**Exercise:**
Set out exactly every line of the entries below, starting at the line that holds "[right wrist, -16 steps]" and stopping after the line that holds "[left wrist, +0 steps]".

**Dataset excerpts:**
╔══

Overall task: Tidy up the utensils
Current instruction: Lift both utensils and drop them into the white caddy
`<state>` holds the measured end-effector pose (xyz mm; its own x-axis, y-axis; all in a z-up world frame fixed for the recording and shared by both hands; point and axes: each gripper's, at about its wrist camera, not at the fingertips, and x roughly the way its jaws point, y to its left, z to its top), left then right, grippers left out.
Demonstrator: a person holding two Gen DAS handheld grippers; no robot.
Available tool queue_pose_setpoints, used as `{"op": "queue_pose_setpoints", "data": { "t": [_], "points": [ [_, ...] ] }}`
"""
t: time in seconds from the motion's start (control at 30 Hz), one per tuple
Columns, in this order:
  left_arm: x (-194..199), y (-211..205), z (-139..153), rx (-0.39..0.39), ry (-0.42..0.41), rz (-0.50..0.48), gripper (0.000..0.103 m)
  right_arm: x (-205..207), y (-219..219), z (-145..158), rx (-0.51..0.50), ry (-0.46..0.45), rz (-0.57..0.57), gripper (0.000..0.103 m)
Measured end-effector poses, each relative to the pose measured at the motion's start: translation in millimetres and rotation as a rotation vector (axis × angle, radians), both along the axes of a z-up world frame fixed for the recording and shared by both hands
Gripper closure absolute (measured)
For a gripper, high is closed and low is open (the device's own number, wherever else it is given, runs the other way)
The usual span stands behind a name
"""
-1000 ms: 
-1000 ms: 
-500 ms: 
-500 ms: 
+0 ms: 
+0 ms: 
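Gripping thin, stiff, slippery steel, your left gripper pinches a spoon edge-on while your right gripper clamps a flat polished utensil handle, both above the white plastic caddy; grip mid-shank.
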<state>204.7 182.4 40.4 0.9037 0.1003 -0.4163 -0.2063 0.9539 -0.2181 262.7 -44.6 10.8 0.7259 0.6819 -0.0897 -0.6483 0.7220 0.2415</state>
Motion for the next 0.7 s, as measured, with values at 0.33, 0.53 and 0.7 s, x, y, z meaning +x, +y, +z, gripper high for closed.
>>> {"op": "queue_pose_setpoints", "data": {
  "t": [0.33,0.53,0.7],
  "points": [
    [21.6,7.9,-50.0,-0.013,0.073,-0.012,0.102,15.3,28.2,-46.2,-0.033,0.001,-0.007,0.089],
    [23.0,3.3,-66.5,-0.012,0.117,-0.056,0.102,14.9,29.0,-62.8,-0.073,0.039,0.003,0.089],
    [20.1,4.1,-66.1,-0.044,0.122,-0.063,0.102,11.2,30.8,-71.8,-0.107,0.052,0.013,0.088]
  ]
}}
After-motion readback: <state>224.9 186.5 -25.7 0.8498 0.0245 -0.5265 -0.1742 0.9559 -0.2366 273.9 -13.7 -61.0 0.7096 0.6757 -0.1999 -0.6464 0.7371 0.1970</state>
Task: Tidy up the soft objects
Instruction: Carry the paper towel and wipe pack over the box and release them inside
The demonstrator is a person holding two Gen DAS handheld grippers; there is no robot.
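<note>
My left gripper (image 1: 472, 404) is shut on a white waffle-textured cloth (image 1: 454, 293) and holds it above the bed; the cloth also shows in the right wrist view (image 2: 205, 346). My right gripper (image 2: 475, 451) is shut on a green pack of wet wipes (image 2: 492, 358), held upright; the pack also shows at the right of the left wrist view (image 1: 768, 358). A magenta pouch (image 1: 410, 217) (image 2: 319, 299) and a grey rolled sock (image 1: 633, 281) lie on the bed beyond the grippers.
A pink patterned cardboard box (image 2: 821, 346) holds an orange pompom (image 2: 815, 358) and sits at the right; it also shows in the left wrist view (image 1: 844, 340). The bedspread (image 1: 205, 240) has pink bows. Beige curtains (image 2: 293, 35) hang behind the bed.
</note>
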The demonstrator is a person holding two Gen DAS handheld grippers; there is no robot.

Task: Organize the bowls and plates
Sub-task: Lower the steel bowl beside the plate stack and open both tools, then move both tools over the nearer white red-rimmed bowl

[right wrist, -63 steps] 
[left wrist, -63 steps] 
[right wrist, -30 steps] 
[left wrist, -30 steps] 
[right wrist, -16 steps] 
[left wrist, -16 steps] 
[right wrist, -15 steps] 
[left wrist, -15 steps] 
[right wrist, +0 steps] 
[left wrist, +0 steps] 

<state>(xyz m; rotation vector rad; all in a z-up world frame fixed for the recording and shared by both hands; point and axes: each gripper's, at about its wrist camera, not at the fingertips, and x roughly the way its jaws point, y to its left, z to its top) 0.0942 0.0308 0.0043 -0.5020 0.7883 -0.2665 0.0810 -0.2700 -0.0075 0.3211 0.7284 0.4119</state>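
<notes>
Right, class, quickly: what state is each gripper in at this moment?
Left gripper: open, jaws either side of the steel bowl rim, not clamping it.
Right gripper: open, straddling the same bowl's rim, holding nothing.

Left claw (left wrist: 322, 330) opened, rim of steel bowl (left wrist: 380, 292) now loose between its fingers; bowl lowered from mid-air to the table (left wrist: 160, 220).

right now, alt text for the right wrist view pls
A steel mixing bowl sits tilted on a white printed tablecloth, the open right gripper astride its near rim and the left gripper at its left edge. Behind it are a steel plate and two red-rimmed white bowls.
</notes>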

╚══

**The answer:**
[right wrist, -16 steps] 
[left wrist, -16 steps] 
[right wrist, -15 steps] 
[left wrist, -15 steps] 
[right wrist, +0 steps] 
[left wrist, +0 steps] 

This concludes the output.